_WORK TO BE COMPLETED:_
In the records that follow, the lines from the one containing "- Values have" to the one containing "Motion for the", inclusive, are to be given again exactly.
☆ ☆ ☆ ☆
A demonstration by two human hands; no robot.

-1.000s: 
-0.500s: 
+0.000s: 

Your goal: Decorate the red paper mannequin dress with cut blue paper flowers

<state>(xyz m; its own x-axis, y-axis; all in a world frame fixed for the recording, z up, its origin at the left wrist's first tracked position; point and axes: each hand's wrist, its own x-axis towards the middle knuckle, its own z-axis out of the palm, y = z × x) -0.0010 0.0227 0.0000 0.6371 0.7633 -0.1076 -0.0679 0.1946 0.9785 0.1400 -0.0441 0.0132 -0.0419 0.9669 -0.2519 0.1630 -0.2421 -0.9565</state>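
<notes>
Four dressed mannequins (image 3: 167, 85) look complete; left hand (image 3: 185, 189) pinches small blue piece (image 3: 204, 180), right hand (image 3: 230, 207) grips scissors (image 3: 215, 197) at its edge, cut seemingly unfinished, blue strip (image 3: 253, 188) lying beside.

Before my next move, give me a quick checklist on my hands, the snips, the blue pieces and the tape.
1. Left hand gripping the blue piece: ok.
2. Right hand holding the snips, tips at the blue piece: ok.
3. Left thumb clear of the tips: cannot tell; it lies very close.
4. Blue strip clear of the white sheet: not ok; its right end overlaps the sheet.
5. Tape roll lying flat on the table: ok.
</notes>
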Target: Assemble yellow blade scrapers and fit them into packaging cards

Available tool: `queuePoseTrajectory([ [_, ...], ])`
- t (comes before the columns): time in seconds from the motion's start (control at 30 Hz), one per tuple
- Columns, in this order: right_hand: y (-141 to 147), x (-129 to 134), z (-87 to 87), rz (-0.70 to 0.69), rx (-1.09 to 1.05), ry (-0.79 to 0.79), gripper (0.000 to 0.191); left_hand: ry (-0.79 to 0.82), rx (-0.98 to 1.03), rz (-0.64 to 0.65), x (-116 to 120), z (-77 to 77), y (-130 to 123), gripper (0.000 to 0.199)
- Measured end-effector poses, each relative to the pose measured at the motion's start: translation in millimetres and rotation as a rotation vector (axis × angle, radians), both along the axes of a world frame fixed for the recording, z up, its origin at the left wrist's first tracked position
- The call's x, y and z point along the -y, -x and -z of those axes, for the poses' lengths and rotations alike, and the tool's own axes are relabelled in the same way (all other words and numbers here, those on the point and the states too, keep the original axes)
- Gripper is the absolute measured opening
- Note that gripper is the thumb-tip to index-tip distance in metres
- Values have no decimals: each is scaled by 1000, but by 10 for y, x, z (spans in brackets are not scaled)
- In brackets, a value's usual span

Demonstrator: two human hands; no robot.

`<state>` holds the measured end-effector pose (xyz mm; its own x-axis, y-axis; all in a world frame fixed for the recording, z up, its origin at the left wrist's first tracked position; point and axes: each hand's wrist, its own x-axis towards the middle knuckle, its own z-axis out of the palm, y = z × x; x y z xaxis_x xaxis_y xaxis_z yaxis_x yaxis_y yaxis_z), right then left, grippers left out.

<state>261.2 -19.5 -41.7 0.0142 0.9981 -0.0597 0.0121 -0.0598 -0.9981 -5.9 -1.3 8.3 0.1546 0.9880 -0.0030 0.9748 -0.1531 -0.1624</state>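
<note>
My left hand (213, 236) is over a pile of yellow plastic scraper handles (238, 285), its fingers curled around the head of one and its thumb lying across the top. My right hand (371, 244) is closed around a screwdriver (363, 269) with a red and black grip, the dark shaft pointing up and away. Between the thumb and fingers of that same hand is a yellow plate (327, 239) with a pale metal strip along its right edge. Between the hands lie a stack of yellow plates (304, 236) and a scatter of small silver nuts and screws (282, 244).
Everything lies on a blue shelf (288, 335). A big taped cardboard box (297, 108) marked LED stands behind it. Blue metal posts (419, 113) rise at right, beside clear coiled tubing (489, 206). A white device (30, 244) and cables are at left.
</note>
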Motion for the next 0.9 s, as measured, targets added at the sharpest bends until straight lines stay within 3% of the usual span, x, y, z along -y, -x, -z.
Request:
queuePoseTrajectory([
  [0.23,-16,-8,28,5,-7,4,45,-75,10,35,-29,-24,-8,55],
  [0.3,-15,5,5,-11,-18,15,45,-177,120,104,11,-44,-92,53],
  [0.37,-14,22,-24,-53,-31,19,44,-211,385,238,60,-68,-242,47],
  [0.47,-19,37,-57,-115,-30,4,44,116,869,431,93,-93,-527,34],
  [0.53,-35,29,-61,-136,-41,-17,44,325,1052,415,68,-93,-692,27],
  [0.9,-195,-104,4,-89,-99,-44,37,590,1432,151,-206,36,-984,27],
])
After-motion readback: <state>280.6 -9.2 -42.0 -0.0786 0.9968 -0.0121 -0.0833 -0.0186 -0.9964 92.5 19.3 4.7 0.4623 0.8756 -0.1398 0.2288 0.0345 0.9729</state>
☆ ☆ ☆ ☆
_ANSWER AREA:_
- Values have no decimals: each is scaled by 1000, but by 10 for y, x, z (spans in brackets are not scaled)
- In brackets, a value's usual span

Demonstrator: two human hands; no robot.

`<state>` holds the measured end-effector pose (xyz mm; its own x-axis, y-axis; all in a world frame fixed for the recording, z up, its origin at the left wrist's first tracked position; point and axes: each hand's wrist, its own x-axis towards the middle knuckle, its own z-axis out of the palm, y = z × x; x y z xaxis_x xaxis_y xaxis_z yaxis_x yaxis_y yaxis_z), right then left, grippers left out.

<state>261.2 -19.5 -41.7 0.0142 0.9981 -0.0597 0.0121 -0.0598 -0.9981 -5.9 -1.3 8.3 0.1546 0.9880 -0.0030 0.9748 -0.1531 -0.1624</state>
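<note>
My left hand (213, 236) is over a pile of yellow plastic scraper handles (238, 285), its fingers curled around the head of one and its thumb lying across the top. My right hand (371, 244) is closed around a screwdriver (363, 269) with a red and black grip, the dark shaft pointing up and away. Between the thumb and fingers of that same hand is a yellow plate (327, 239) with a pale metal strip along its right edge. Between the hands lie a stack of yellow plates (304, 236) and a scatter of small silver nuts and screws (282, 244).
Everything lies on a blue shelf (288, 335). A big taped cardboard box (297, 108) marked LED stands behind it. Blue metal posts (419, 113) rise at right, beside clear coiled tubing (489, 206). A white device (30, 244) and cables are at left.
</note>
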Motion for the next 0.9 s, as measured, targets added at the sharpest bends until straight lines stay within 3% of the usual span, x, y, z along -y, -x, -z.

This finishes the response to the exercise.